Nothing outside the range below should be printed. Output exactly the lines from the line with "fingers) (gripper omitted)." to the line with "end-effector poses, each", both included.
=== DATA FOR REVIEW ===
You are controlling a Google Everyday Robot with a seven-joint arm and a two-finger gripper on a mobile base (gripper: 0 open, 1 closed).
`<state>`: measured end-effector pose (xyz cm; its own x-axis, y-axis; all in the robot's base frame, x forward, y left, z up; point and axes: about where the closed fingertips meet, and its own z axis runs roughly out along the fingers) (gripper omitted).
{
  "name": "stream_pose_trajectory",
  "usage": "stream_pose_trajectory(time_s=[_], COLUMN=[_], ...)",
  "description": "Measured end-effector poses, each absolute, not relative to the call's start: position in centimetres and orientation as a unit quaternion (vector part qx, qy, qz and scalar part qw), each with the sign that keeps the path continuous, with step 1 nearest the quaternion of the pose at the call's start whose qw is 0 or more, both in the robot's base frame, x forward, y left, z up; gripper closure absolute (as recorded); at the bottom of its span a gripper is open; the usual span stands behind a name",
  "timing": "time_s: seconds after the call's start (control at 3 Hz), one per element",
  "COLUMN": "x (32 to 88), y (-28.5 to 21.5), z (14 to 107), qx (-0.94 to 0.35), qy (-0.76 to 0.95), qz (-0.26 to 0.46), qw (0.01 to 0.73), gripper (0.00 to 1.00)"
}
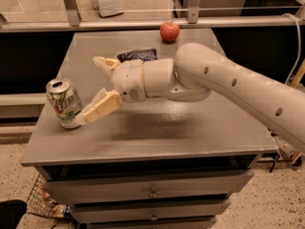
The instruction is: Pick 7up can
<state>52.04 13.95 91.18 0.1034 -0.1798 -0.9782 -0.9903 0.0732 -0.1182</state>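
The 7up can (64, 103) stands upright near the left front of the grey cabinet top (190, 132), silver-white with green lettering. My gripper (93, 89) reaches in from the right on a pale arm. It is open, with one finger (97, 109) low with its tip beside the can's lower right side and the other finger (105, 63) higher and farther back. Nothing is between the fingers.
A dark blue chip bag (137, 55) lies behind my wrist. A red apple (169, 31) sits at the back edge. A metal rail (143, 23) runs behind the cabinet. Drawers (152, 192) face the front, and a wire basket (43, 202) sits on the floor at left.
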Motion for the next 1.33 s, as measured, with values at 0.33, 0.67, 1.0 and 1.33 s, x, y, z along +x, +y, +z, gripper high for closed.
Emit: stream_pose_trajectory(time_s=[0.33, 0.67, 1.0, 1.33], x=[51.6, 51.1, 50.4, 50.3], y=[16.7, 18.6, 20.3, 20.4], z=[90.0, 89.4, 89.2, 89.2], qx=[-0.556, -0.552, -0.540, -0.540], qy=[0.526, 0.511, 0.484, 0.484], qz=[0.417, 0.440, 0.486, 0.486], qw=[0.490, 0.491, 0.488, 0.487], gripper=[0.02, 0.25, 0.48, 0.70])
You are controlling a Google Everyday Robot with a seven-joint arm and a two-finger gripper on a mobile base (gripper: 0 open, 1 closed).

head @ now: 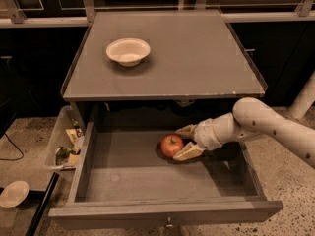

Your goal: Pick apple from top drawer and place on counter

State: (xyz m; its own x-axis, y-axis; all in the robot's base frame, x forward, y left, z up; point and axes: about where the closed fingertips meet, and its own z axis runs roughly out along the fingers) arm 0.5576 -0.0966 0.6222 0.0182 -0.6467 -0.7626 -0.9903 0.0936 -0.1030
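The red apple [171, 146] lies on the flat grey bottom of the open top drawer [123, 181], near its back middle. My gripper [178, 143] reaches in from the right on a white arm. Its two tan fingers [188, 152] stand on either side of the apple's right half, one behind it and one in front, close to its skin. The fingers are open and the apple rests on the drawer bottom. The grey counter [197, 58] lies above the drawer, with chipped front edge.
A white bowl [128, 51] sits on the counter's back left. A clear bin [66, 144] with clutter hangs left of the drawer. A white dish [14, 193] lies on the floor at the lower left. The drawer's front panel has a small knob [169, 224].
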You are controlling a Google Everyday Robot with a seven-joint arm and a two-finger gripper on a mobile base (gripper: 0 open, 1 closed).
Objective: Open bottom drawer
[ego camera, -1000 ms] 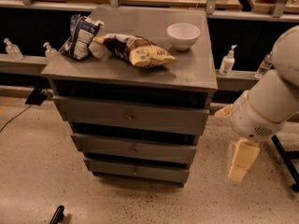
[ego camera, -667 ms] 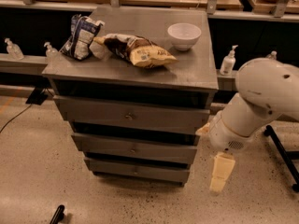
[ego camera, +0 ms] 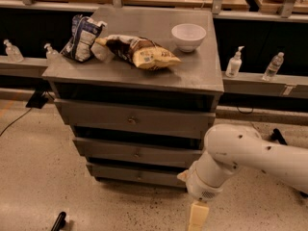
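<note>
The grey cabinet (ego camera: pixel 134 71) has three stepped drawers. The bottom drawer (ego camera: pixel 120 171) is the narrowest and lowest. Its front sits back under the middle drawer (ego camera: pixel 115 150), and its small round knob (ego camera: pixel 139 176) shows at the centre. My white arm (ego camera: pixel 231 160) reaches in from the right, low over the floor. My gripper (ego camera: pixel 198 216) hangs at its end, a cream-coloured part pointing down at the picture's lower edge. It is to the right of the bottom drawer's right end and slightly in front of it, not touching the knob.
On the cabinet top lie a white bowl (ego camera: pixel 188 35) and snack bags (ego camera: pixel 142 53). Small bottles (ego camera: pixel 234 62) stand on a ledge behind. A dark object (ego camera: pixel 58 221) lies on the speckled floor at the lower left.
My arm has swung left and down, from beside the cabinet's right side to just off the bottom drawer's right end. The drawers have not moved.
</note>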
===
WRITTEN REPLY:
`<state>`: measured end-effector pose (xyz cm; its own x-axis, y-axis; all in the robot's base frame, x forward, y left, z up; point and axes: about where the closed fingertips meet, and its own z axis runs roughly out along the fingers) (gripper omitted).
{
  "name": "stream_pose_trajectory",
  "usage": "stream_pose_trajectory(time_s=[_], COLUMN=[_], ...)",
  "description": "Measured end-effector poses, each absolute, not relative to the call's start: position in centimetres and orientation as a unit quaternion (vector part qx, qy, qz and scalar part qw), each with the sign that keeps the path continuous, with step 1 nearest the quaternion of the pose at the call's start whose qw is 0 or more, both in the robot's base frame, x forward, y left, z up; gripper closure absolute (as recorded); at the bottom of its span a gripper is open; the usual span stands behind a name",

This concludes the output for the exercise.